Does switch 1 have something to do with nuclear armed missiles? No, the Neva system had no nuclear tipped missiles. Its range was too low for this purpose.
Just remember the real nuclear switches at the Volhov and the Vega has no "atomic" symbol at all.
That "channel 1,2" selector is just the inbuilt voice comm selector switch.
At the Volhov, you find these at the middle of the "q" screen, as a long row of switches.
(there, all the cabins could be selected one-by-one)
I can't really venture a guess for switch 2. All I know is the first two positions are the RB light, and the third position is the H2 light.After the realization of the "ergonomic disaster state" of the Volhov system, (to be fair, for an expert user it gives more options, but for a lesser trained, it is way too complex to use it under stress) the development direction was aimed toward automation.
Even the developers planned that the Neva would launch only automatically when all the parameters are met.

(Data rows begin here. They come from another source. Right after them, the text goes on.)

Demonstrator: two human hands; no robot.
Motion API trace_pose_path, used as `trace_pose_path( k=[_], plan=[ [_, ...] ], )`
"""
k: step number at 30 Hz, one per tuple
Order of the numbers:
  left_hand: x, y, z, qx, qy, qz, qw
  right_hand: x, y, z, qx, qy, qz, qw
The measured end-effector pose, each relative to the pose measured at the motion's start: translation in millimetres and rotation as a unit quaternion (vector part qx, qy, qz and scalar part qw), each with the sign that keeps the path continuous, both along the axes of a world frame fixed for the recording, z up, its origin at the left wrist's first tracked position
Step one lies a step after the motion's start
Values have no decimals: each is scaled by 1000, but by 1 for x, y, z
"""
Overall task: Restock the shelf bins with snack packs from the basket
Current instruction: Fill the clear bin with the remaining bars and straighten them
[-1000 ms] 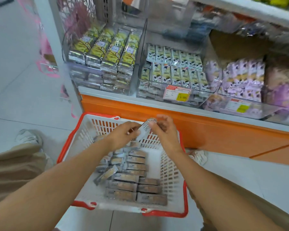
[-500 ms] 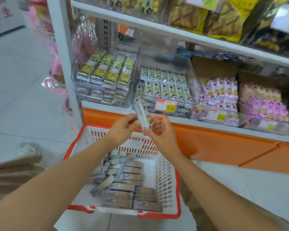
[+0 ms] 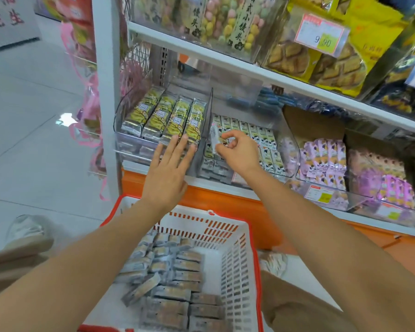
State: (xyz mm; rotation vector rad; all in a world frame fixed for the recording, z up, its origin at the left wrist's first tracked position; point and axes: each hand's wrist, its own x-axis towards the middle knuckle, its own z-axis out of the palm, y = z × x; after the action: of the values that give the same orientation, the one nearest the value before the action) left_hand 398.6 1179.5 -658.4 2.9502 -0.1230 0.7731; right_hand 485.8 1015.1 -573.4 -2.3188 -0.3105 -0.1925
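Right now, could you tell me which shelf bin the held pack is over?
The bin of white cow-print packs; the right hand pinches a snack pack above it, unlike the yellow-green bin under the left hand.

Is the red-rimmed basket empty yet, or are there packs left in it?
Not empty. The basket holds many grey snack packs, lying in rows and covering much of its bottom.

2 bare forearms (image 3: 82,271) lead to the left hand (image 3: 165,174) and right hand (image 3: 238,154), also bare. Khaki trousers (image 3: 295,307) cover both legs, creased at the knee. 1 pale, whitish sneaker (image 3: 25,228) shows by the left leg, a 2nd sneaker (image 3: 273,262), blurred, beside the right.
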Motion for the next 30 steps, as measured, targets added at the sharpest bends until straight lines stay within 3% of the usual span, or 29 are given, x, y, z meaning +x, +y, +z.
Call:
trace_pose_path(
  k=[9, 16, 24, 30],
  plan=[
    [7, 0, -12, -5, -47, -2, 999, 13, 15, -12, -101, 41, 2, 994],
    [5, -1, -9, 0, -42, 2, 999, 9, 9, -10, -76, 33, 33, 996],
    [-11, -19, -15, 7, -71, -27, 997, -39, -18, -34, 35, -109, 93, 989],
    [-19, -20, -41, 14, -3, -57, 998, -70, -34, -72, 53, -115, 142, 982]
  ],
)
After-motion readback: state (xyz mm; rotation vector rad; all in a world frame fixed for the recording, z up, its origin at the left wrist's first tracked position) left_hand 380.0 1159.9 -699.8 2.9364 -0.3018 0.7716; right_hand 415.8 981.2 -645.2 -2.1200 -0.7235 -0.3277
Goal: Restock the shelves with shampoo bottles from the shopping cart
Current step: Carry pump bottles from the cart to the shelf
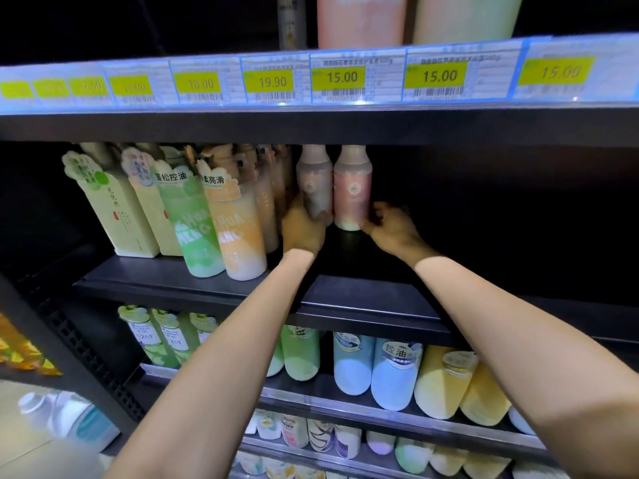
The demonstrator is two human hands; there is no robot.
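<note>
Two pink shampoo bottles stand upright side by side deep on the dark middle shelf (363,295). My left hand (301,229) grips the lower part of the left pink bottle (313,183). My right hand (392,228) holds the base of the right pink bottle (352,188) with curled fingers. Both bottles sit close together, nearly touching. The shopping cart is not in view.
Left of the pink bottles stand a row of brownish bottles, an orange bottle (238,229), a green bottle (193,223) and cream cartons. The shelf to the right of my hands is dark. Price tags (340,77) line the shelf above. Lower shelves hold green, blue and yellow bottles.
</note>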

(this was rejected by the military, so the manual launch possibility was included)
Back to the question...
Just remember how complex was the radio proximity fuse setting in the Volhov?
That switch is this at the Neva.
The leftmost setting "RV-SB" is the default automatic mode.
In this mode, the setting of the proximity fuse is automatically depending on the target altitude.
Either "SB" selector block against low altitude targets, or "RV" normal for full sensivity.
The middle setting "RV" is a manual mode, for full sensivity.
The rightmost "K3" is the same as the Volhov, detonate on radio command.